あります? 別に廃墟だったら何でもいいです。
近所に昔からある謎の洋館でも、山頂の廃リゾート地でも、観光地の廃ホテルでも、何でもいいです。
で、実際見てみて、実物の廃墟って......
......どうですか?
正直、(廃墟にもよりますが)汚くて不気味なだけの存在じゃありません?
そう。
実物と写真とでは、写真の方が確実に”いい廃墟”を映し出していると思われます。
写真であればいくらでも加工は可能ですし、廃墟の負の部分を削って”美”のみを残すなんてそう難しいことではありません。

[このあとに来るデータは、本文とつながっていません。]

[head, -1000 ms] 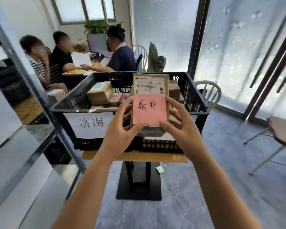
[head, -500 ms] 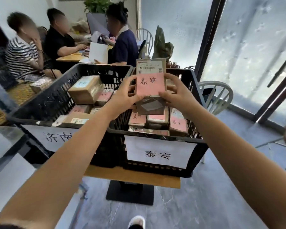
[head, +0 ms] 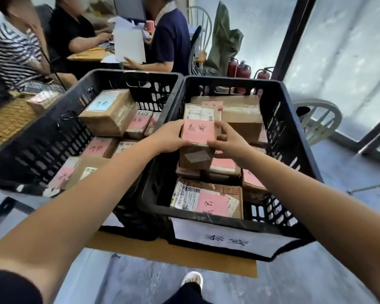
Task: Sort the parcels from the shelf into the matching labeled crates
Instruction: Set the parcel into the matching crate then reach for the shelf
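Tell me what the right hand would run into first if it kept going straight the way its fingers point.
The right hand points forward and left, already touching the held parcel. Beyond it, probably the big box at the crate's far end; depth is unclear.

crates (head: 294, 137) blk | parcel (head: 195, 159) brn, pink label (head: 198, 131) | shirt (head: 11, 53) b/w stripes

Both bare forearms are extended forward. The left hand (head: 170, 137) and right hand (head: 230, 142) are closed, fingers curled, on opposite sides of a held parcel (head: 198, 137).
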`<state>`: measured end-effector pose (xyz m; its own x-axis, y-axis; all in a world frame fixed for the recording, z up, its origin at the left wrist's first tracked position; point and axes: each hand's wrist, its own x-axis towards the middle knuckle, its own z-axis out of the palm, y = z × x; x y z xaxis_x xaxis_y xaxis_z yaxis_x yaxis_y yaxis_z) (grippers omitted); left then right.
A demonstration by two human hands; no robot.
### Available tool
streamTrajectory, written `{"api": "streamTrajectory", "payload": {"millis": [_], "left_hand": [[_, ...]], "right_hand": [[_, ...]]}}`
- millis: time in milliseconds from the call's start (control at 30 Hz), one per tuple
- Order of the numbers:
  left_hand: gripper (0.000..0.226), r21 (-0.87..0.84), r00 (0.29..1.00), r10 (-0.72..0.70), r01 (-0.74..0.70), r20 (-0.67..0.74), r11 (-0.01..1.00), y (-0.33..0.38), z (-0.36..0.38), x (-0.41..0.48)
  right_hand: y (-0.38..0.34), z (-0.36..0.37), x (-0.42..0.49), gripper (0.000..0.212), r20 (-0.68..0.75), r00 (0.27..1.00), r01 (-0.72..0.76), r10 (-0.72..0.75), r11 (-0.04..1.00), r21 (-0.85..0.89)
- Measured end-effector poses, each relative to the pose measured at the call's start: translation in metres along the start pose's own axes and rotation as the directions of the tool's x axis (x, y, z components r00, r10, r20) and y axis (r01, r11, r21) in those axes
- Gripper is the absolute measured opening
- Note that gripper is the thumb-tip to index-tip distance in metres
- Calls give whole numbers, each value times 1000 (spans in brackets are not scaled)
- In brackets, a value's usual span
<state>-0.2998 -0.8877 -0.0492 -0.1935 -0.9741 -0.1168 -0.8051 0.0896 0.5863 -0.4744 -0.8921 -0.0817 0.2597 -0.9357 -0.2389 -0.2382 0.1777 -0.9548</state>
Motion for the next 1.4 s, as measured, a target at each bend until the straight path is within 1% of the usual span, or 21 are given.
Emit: {"api": "streamTrajectory", "payload": {"millis": [67,133,233,300,400,500,533,600,667,733,800,833,900,967,1067,1133,1200,1267,1300,1333,1400], "left_hand": [[47,162,1000,-16,15,10,987,1,3,7],[46,246,998,-48,38,32,969,0,5,12],[45,294,995,-80,59,63,954,-5,5,15],[44,332,994,-94,71,54,941,-6,4,12],[41,368,994,-92,67,52,927,-6,5,9],[35,391,990,-103,58,95,918,-4,9,10],[35,415,985,-128,69,115,907,-4,12,11],[41,459,974,-180,98,139,883,-3,19,11],[50,492,965,-223,128,140,861,-2,27,10],[60,541,953,-266,150,143,828,-2,35,9],[59,579,949,-279,147,145,802,-4,41,9],[54,585,959,-250,129,131,801,-5,42,9],[39,596,984,-158,77,86,799,-5,43,8],[35,600,993,-92,31,70,800,-6,43,8],[33,595,993,-74,7,87,803,-4,42,6],[32,582,991,-75,-3,110,813,-6,39,6],[36,565,990,-74,-6,118,825,-4,34,2],[37,539,995,-58,8,76,842,3,29,-7],[37,527,998,-43,16,40,849,5,26,-11],[38,519,1000,-31,26,1,855,9,24,-17],[40,529,997,-26,57,-66,847,14,21,-33]], "right_hand": [[4,1,8,67,-4,1000,-6,6,1000,4],[6,3,13,68,-6,1000,3,-3,1000,-12],[9,8,17,73,-17,999,27,-28,998,-57],[11,11,18,77,-6,1000,22,-23,999,-46],[12,14,19,75,21,1000,-2,2,1000,3],[14,15,20,71,19,1000,-10,10,1000,5],[16,16,19,70,15,1000,-13,13,1000,-6],[20,20,17,71,-6,1000,12,-12,994,-110],[23,24,16,74,-10,998,57,-62,959,-278],[24,27,15,74,22,996,88,-87,894,-439],[27,28,16,68,39,994,105,-101,819,-564],[28,28,16,66,37,993,109,-108,792,-600],[29,28,17,64,22,992,109,-122,774,-624],[29,28,18,63,2,991,104,-130,783,-613],[27,28,17,62,4,990,114,-143,770,-627],[25,24,16,62,44,989,133,-141,731,-670],[16,17,14,64,75,985,160,-153,690,-706],[4,9,7,66,71,978,186,-196,668,-720],[-1,5,4,67,71,974,197,-216,646,-738],[-6,1,-2,68,89,970,212,-228,600,-771],[-14,-4,-16,68,160,961,252,-226,475,-843]]}}
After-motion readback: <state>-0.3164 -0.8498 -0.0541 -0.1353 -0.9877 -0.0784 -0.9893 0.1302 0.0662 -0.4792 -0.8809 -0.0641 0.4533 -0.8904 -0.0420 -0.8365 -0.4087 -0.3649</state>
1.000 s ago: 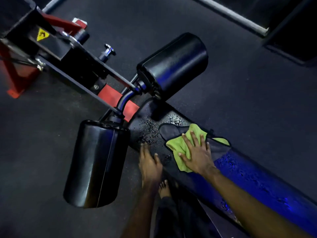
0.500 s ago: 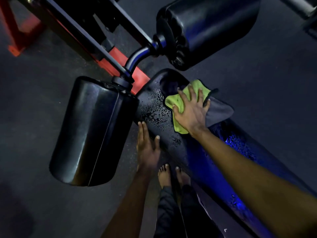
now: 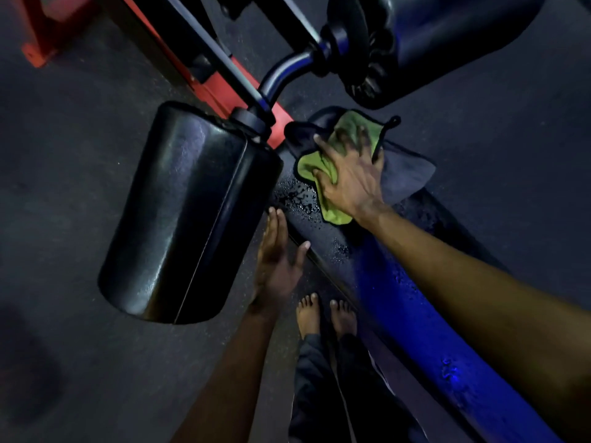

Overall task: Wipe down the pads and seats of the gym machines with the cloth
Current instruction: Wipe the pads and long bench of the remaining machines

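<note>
Cloth (image 3: 308, 164): green on one face, grey on the other, with a dark bound edge and a small hanging loop. It lies bunched on the head end of the long bench pad (image 3: 377, 282), just below the far roller pad (image 3: 447, 36) and beside the near roller pad (image 3: 188, 212). Right hand (image 3: 351, 180): palm down on the cloth, fingers (image 3: 324, 148) spread wide and flat, pressing rather than gripping, the thumb set into the green fold. Left hand (image 3: 275, 266): fingers (image 3: 275, 225) straight and close together, holding nothing. The thumb rests on the near edge of the bench pad; whether the palm touches the pad's side cannot be told. Water droplets (image 3: 299, 196): scattered on the pad just left of the cloth, with more beading along the blue-lit stretch toward the person. Step in hand, as judged: wiping the head end of the bench pad, with much wet surface left to cover. Handling notes: keep the palm flat so the whole folded area bears on the vinyl. Sweep across the droplets in overlapping passes rather than dabbing. Carry the cloth over the rounded end and the side edges, where liquid is likely to collect. Refold to a drier face once it smears. The left hand serves as a brace. Both roller pads appear to need their own pass afterwards. Risk: the loose grey flap overhanging the far edge may drag or slip off.
</note>
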`<state>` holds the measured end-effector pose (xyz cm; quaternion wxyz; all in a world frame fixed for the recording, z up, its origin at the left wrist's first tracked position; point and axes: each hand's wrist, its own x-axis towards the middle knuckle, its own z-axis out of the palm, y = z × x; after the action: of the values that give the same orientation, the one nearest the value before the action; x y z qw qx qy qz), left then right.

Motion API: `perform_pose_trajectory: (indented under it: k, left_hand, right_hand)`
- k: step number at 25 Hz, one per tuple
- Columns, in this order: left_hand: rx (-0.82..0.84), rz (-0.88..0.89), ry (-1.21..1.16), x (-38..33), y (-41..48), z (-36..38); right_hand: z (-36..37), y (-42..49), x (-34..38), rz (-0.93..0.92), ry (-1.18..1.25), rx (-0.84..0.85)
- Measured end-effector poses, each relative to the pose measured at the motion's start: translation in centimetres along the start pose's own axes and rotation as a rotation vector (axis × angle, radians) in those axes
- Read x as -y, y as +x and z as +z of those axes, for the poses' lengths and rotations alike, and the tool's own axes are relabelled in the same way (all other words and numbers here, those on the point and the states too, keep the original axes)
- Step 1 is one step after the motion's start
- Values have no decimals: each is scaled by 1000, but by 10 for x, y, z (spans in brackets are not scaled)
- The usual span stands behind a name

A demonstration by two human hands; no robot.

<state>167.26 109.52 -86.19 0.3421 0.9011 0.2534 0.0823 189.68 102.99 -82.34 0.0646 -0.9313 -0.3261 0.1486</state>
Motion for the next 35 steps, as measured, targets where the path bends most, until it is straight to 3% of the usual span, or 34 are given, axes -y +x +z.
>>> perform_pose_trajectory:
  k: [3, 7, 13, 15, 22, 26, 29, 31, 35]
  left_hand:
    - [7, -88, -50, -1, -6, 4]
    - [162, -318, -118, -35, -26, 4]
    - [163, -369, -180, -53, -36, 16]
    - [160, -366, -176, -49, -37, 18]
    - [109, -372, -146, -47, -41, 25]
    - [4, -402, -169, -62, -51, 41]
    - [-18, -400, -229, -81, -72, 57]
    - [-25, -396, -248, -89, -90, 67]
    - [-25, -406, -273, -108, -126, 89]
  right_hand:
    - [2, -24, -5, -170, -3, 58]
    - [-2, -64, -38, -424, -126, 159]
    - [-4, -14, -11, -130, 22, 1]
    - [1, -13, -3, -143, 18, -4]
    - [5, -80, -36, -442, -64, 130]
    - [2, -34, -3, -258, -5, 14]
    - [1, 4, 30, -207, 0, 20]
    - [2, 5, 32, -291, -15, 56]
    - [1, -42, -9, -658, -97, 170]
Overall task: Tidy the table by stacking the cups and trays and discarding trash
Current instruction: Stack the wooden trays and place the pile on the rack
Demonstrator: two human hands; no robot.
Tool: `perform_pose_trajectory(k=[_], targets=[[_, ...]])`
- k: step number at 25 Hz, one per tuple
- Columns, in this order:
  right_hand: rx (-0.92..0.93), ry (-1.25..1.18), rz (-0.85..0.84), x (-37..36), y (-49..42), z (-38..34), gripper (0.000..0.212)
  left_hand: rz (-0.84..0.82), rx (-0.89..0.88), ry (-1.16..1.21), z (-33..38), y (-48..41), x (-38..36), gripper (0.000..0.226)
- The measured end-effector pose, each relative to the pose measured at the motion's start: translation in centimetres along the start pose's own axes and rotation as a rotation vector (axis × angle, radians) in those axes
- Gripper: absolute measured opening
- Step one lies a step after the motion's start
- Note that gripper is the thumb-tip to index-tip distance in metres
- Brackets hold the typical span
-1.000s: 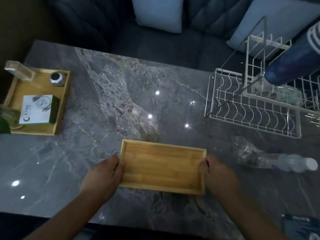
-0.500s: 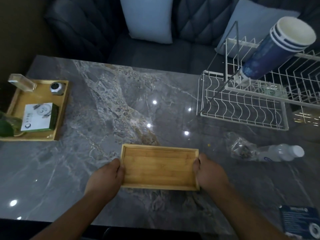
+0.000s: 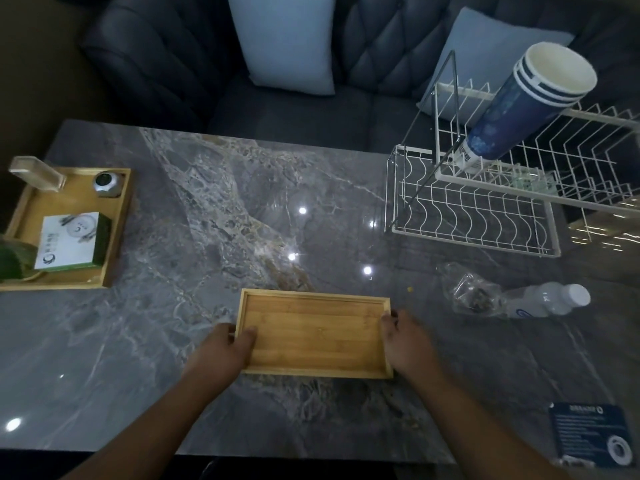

実際、廃墟を被写体として選出するカメラマンもたくさんいらっしゃいますし、同様の写真集もたくさん出版されています。
言ってしまえば、写真で見ると廃墟は美しいんです。
ノスタルジック、光と影、コントラスト、対比、幾何学文様、植物の絡み具合、いい具合の錆、雰囲気、、、
”美”の根拠を挙げればキリがありません。
写真で見ると、廃墟は本当に美しい存在なのです。
でも・・・!
実物で見る廃墟には、写真で見るような美しさはありません。
いくらでも加工が可能な写真とは違い、目に入ってくる廃墟の描写は一直線であり不動態、ノット変幻自在なのです。
つまり、誤魔化しが効かないと。
他にも、写真には映らない廃墟の負の部分なんていくらでもあるでしょう。
臭かったり、虫がいたり、病原体がいたり、野良人がいたり、単純に危険だったり、黴が発生してたり、、、
とにかく色々。
実際の廃墟探索なんて、危なかったり不快になったりすることの方が多いです。
写真の廃墟が美しいからといって、実際に行ってみた廃墟が美しいとは限りません。
目で見て美しいと感じる廃墟なんて数少ないんですよ。
廃墟の美しさは、写真にしてみて初めて分かるものなのです。
写真で見ると凄かったけど、実際に目にしてみるとそれ程でもなかったって廃墟ありません?
だから、廃墟サイトや廃墟本を見て、廃墟に行こうなんて安易な考えを持つのは良くないですよ。
廃墟は汚いし臭い所なんですよ。
場合によっては大怪我をしますよ。
廃墟はネットや本だけで楽しみましょう。それが安全だし、何より廃墟の負の部分を見なくて済むのですから。